WASHINGTON, Sept. 14 — U.S. President Joe Biden on Thursday announced that the Department of Labor is developing an emergency rule to require all employers with 100 or more employees to ensure their workers are either vaccinated or tested once a week.
“Next, I will sign an executive order that will now require all executive branch federal employees to be vaccinated — all. And I’ve signed another executive order that will require federal contractors to do the same,” Biden said.
The president’s vaccine mandate is immediately blasted by Republicans, who are calling the plans “unconstitutional.” Unions are questioning the mandate, and legal challenges could follow.
REPUBLICANS SEE OPPORTUNITY
“My job as president is to protect all Americans,” said Biden. While the nation is attempting to resume normal life, the Delta variant is still wreaking havoc with some people who refuse to get a jab.
As of Aug. 30, around 1.6 million Americans were hospitalized with the coronavirus, according to the U.S. Centers for Disease Control and Prevention (CDC). Of those, only 0.65 percent were people who had been fully vaccinated, according to CDC data.
At issue is that many Americans believe the decision to get vaccinated should be a personal one, not a government mandate. If a person wants to risk illness and possible death, that’s their business, many argue.
Republicans see the issue as an opportunity to appeal to their staunchest supporters.
Biden is “forcing an unconstitutional, un-American federal decree on businesses and families. His agenda is all about power, all about control, and meant to divide us,” said Republican National Committee Chairwoman Ronna McDaniel.
Many Republican governors have publicly opposed Biden’s vaccine mandate since it was announced, and some have already vowed legal actions.

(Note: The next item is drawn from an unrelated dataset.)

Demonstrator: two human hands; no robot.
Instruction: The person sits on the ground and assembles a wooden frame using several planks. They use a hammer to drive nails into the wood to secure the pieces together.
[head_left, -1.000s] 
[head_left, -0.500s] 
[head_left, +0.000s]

The White House is “hammering down on private businesses and individual freedoms in an unprecedented and dangerous way,” Governor of Arizona Doug Ducey tweeted.
Meanwhile, the largest labor union in the United States is also asking questions.
While acknowledging “it is the best way for us to protect each other in the workplace,” President of the American Federation of Government Employees Everett Kelley emphasized that “workers deserve a voice in their working conditions.”
The mandate will impact much of the U.S. business community, said Clay Ramsay, a researcher at the center for international and security studies at the University of Maryland.
“Every firm that contracts with the federal government or would like to do so in future will have to comply,” Ramsay said.
It’s estimated that over two-thirds of all U.S. jobs are in companies with over 100 employees, Ramsay noted.
EFFECTIVENESS DOUBTFUL
The U.S. Supreme Court has not yet weighed in, although Justice Amy Coney Barrett recently rejected a request to ban a university’s vaccine mandate.
However, there have been other successful lawsuits against measures the White House said were aimed at public health.
A federal appeals court over the summer rejected CDC-imposed restrictions on cruise ships. Some experts said the ruling underscored courts’ willingness to place restrictions on government public health mandates.
Biden’s mandate is a sharp reversal from previous statements from Democrats. House Speaker Nancy Pelosi said in April that the government “cannot require someone to be vaccinated.” White House press secretary Jen Psaki on July 25 said forcing vaccinations is “not the role of the federal government.”
The New York Times reported that experts seem split on how effective Biden’s plan will be.
Georges C. Benjamin, executive director of the American Public Health Association, warned that Americans opposed to vaccination might dig in and bristle at being told what to do, the New York Times reported.
The American Hospital Association was cautious, warning that the moves “may result in exacerbating the severe work force shortage problems,” as reported in the New York Times.
Some private firms have already imposed their own vaccine mandates. But other companies are reluctant to do so, on fears of worker backlash.
Naomi Ross, an office manager in her 40s in the DC area, told Xinhua that people should not be forced to get the vaccine. She has been vaccinated, and got the jab the very day it became available to her, the manager said.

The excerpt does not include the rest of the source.